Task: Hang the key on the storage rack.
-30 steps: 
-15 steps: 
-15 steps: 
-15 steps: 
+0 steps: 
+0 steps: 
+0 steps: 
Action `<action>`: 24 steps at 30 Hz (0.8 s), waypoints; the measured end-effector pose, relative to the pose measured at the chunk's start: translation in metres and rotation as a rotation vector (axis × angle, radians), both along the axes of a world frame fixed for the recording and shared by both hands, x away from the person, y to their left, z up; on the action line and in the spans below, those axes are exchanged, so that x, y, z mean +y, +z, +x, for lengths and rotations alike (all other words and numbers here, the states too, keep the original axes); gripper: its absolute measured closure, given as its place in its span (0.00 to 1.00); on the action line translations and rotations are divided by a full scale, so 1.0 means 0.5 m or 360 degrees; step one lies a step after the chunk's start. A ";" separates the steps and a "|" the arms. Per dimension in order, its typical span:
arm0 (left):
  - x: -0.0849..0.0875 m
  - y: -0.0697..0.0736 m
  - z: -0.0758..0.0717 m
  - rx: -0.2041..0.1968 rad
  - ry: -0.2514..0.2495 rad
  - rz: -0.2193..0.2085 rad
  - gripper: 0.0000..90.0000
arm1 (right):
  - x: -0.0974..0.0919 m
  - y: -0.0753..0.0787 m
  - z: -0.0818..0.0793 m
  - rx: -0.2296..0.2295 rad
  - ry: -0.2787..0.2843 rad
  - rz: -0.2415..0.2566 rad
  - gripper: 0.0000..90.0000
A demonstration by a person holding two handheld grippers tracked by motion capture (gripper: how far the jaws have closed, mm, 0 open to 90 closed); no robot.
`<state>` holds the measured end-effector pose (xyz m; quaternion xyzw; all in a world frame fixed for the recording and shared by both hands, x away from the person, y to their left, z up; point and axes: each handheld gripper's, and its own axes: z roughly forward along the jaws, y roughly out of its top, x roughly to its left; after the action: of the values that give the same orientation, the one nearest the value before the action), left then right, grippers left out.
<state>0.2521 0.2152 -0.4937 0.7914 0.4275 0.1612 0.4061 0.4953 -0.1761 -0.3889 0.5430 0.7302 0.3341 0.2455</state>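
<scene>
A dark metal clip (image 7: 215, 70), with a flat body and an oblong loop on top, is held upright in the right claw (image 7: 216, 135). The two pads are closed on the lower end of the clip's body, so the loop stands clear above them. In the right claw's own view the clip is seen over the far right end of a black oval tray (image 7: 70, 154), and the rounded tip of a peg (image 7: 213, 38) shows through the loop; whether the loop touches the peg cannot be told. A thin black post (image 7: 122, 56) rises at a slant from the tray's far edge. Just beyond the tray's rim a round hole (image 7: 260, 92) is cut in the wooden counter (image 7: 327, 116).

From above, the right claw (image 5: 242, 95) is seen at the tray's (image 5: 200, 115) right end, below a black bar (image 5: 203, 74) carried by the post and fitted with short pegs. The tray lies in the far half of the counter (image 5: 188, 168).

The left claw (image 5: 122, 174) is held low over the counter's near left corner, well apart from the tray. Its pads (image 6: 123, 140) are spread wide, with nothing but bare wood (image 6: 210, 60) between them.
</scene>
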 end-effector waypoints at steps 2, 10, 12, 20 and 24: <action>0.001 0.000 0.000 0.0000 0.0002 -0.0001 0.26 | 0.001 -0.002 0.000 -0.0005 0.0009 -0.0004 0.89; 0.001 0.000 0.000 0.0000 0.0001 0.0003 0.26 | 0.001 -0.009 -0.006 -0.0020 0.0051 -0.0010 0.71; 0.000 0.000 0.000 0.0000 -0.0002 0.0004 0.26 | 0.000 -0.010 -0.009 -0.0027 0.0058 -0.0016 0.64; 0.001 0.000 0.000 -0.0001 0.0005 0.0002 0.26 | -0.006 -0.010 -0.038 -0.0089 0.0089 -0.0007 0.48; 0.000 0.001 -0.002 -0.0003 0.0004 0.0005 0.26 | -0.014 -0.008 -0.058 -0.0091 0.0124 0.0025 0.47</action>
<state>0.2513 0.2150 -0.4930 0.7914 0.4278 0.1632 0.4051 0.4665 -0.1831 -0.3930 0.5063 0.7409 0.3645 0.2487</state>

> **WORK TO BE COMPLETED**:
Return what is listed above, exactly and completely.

> **REPLY**:
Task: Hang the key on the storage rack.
-30 steps: 
-15 steps: 
-15 steps: 
-15 steps: 
+0 steps: 
+0 steps: 
+0 steps: 
Action `<action>`: 24 steps at 30 Hz (0.8 s), waypoints; the measured end-effector pose, relative to the pose measured at the chunk's start: translation in metres and rotation as a rotation vector (axis × angle, radians), both along the axes of a world frame fixed for the recording and shared by both hands, x away from the person, y to their left, z up; on the action line and in the spans below, those axes are exchanged, so that x, y, z mean +y, +z, +x, for lengths and rotations alike (all other words and numbers here, the states too, keep the original axes); gripper: its absolute measured closure, given as its place in its span (0.00 to 1.00); on the action line translations and rotations are divided by a full scale, so 1.0 means 0.5 m or 360 degrees; step one lies a step after the chunk's start. A ";" separates the steps and a "|" the arms. Per dimension in order, its typical span:
arm0 (left):
  - x: -0.0849..0.0875 m
  - y: -0.0697..0.0736 m
  - z: -0.0758..0.0717 m
  - rx: -0.2041..0.1968 rad
  - ry: -0.2514..0.2495 rad
  - rz: -0.2193..0.2085 rad
  - gripper: 0.0000..90.0000
arm1 (right):
  - x: -0.0974..0.0919 m
  - y: -0.0753..0.0787 m
  - z: -0.0818..0.0793 m
  - rx: -0.2296..0.2295 rad
  - ry: -0.2787..0.2843 rad
  - rz: -0.2415..0.2566 rad
  - gripper: 0.0000..90.0000
A demonstration by a person holding two handheld grippers tracked by motion capture (gripper: how far the jaws have closed, mm, 0 open to 90 closed); no robot.
`<state>` holds the measured end-effector pose (xyz m; quaternion xyzw; all in a world frame fixed for the recording and shared by both hands, x away from the person, y to their left, z up; point and axes: each handheld gripper's, and its own axes: z roughly forward along the jaws, y roughly out of its top, x roughly to its left; after the action: of the values that give the same orientation, the one nearest the value before the action), left then right, grippers left out.
<state>0.2521 0.2152 -0.4937 0.7914 0.4275 0.1612 0.4061 0.4953 -0.1761 -0.3889 0.5430 0.7302 0.3341 0.2455</state>
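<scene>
A dark metal clip (image 7: 215, 70), with a flat body and an oblong loop on top, is held upright in the right claw (image 7: 216, 135). The two pads are closed on the lower end of the clip's body, so the loop stands clear above them. In the right claw's own view the clip is seen over the far right end of a black oval tray (image 7: 70, 154), and the rounded tip of a peg (image 7: 213, 38) shows through the loop; whether the loop touches the peg cannot be told. A thin black post (image 7: 122, 56) rises at a slant from the tray's far edge. Just beyond the tray's rim a round hole (image 7: 260, 92) is cut in the wooden counter (image 7: 327, 116).

From above, the right claw (image 5: 242, 95) is seen at the tray's (image 5: 200, 115) right end, below a black bar (image 5: 203, 74) carried by the post and fitted with short pegs. The tray lies in the far half of the counter (image 5: 188, 168).

The left claw (image 5: 122, 174) is held low over the counter's near left corner, well apart from the tray. Its pads (image 6: 123, 140) are spread wide, with nothing but bare wood (image 6: 210, 60) between them.
</scene>
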 end-effector waypoints at steps 2, 10, 12, 20 and 24: <action>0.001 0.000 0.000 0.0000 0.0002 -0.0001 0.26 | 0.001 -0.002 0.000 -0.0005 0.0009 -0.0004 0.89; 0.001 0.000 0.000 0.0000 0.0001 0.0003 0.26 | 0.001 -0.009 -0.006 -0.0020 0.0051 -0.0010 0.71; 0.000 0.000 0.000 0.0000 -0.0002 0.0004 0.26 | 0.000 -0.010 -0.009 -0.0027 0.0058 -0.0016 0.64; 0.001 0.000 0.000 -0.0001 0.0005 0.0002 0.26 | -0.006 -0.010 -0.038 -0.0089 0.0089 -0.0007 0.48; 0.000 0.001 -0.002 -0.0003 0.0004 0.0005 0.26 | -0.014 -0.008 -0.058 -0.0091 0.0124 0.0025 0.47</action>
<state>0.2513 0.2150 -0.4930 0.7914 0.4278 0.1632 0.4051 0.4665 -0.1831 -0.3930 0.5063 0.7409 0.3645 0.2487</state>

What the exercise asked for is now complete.